La stratégie en matière de lutte contre l’abandon scolaire s’appuiera sur le programme « Tayssir » de soutien financier aux familles. Depuis son lancement en 2008, il a vu 706.359 élèves soutenus et accompagnés dans leur parcours scolaire, et ce dans 132 communes. Fort de ce bilan positif, le ministère de l’éducation nationale élargira la base des bénéficaires de ce programme avec un objectif immédiat de 1.380.841 million d’élèves supplémentaires (434 communes) pour atteindre un total de 2.087.200 de bénéficiaires.
La particularité de ce dispositif est que toutes les communes du monde rural, dans l’enseignement primaire, sont concernées ainsi que toutes les communes rurales et urbaines dans l’enseignement collégial.
L’un des points faibles du programme Tayssir était l’identification des familles les plus vulnérables. Cela devrait être corrigé une fois le « registre social unifié » mis en place (RSU).

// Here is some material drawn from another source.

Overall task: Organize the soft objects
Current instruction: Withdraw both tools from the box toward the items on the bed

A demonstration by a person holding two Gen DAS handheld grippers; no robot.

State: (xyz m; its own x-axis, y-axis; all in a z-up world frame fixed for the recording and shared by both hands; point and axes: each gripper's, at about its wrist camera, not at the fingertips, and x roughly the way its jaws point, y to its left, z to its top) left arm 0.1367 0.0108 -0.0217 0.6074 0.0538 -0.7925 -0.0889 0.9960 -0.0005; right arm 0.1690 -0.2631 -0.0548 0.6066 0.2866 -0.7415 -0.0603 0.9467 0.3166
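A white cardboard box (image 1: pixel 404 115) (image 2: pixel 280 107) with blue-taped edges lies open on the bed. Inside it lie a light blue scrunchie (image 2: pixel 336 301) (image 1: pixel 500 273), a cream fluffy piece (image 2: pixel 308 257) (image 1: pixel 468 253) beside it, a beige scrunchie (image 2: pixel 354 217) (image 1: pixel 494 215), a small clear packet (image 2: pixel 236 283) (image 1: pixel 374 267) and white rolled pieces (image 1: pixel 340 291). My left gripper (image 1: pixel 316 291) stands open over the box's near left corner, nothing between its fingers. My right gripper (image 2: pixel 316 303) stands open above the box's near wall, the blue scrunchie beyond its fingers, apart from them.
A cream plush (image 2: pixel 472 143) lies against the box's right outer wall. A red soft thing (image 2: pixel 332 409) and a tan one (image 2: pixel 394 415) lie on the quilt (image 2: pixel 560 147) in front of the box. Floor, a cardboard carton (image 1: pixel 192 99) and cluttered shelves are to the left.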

Dans sa prise de parole, Said Amzazi n’a pas manqué d’aborder l’étude d’évaluation réalisée par ses services sur ce programme. Elle a montré la diminution de la déperdition scolaire de 57%, sachant que 37% des élèves qui avaient abandonné les bancs de l’école les ont retrouvés, moyennant ce soutien financier annuel.
A l’horizon 2012, le ministère ambitionne de diviser par 2, dans le monde rural et au niveau du primaire, la déperdition scolaire, passant de 5,7% actuellement à 2,5%.
Pour rappel, le montant moyen de l’aide financière attribuée par famille (plafonnée à 3 enfants) s’élève à 1500 dirhams par an pour faire face aux charges et coûts de scolarisation. Un soutien octroyé sous réserve du respect des conditions d’assiduité définies ( moins de 4 absences par mois au primaire; moins de 6 pour ce qui est du cycle collégial).
Il s’agit donc d’élargir la cible des ménages éligibles à ce programme mais également de préciser au fur et à mesure, les critères d’attributions. C’est tout l’enjeu des orientations exposées aujourd’hui devant SM Mohammed VI. Ainsi, pour aiguiser les critères d’identification des bénéficaires, le département de l’éducation nationale s’appuiera sur le registre social unifié (RSU), dont la création avait été annoncée par le Souverain lors de son dernier discours du Trône.